Data section –

········

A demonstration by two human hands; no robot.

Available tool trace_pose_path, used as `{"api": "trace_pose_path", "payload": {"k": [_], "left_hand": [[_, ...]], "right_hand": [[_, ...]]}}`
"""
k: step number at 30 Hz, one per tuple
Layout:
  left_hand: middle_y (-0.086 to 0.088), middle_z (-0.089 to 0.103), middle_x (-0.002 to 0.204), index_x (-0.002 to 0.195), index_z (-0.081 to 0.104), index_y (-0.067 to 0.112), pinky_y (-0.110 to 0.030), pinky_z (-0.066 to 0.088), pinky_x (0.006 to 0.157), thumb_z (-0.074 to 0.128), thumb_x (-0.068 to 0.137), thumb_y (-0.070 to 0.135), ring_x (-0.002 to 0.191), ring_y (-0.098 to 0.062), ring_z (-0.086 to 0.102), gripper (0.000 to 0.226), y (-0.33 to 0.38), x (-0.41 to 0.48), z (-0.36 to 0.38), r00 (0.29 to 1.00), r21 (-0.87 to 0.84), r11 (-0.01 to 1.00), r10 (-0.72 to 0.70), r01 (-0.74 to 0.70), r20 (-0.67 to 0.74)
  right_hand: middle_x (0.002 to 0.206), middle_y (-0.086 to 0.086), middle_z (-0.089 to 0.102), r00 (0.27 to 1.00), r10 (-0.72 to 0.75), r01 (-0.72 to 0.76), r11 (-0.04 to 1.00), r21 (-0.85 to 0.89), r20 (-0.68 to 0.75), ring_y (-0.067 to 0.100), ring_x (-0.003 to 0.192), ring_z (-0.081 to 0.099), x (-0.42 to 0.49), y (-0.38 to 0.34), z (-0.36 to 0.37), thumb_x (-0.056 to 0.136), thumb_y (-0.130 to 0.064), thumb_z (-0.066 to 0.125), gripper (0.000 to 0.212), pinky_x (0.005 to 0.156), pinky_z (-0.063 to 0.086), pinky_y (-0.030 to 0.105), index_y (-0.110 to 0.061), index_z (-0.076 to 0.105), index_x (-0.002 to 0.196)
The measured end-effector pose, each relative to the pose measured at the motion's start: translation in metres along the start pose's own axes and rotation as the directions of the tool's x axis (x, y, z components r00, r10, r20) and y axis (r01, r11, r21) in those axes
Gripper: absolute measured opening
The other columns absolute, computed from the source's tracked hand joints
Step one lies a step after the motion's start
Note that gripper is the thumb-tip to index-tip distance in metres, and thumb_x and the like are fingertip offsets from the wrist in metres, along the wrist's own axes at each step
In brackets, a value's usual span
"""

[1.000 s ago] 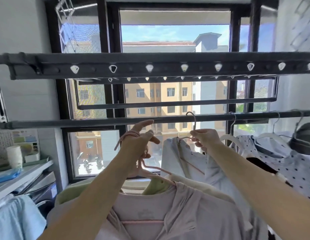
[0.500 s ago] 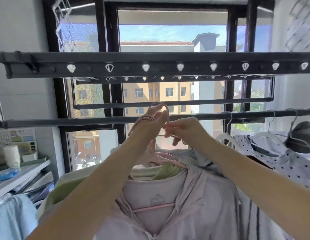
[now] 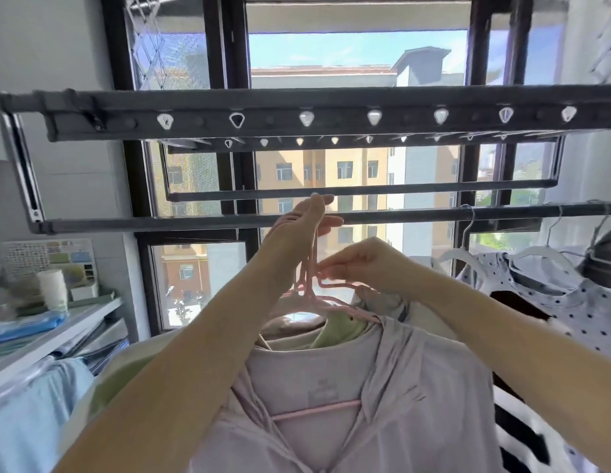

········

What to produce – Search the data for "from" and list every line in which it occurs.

Answer for the task –
The other columns absolute, computed from the source's tracked hand joints
Note that gripper is the thumb-tip to index-tip distance in metres, and thumb_x and the like are fingertip offsets from the wrist in metres, along the wrist's own axes at each step

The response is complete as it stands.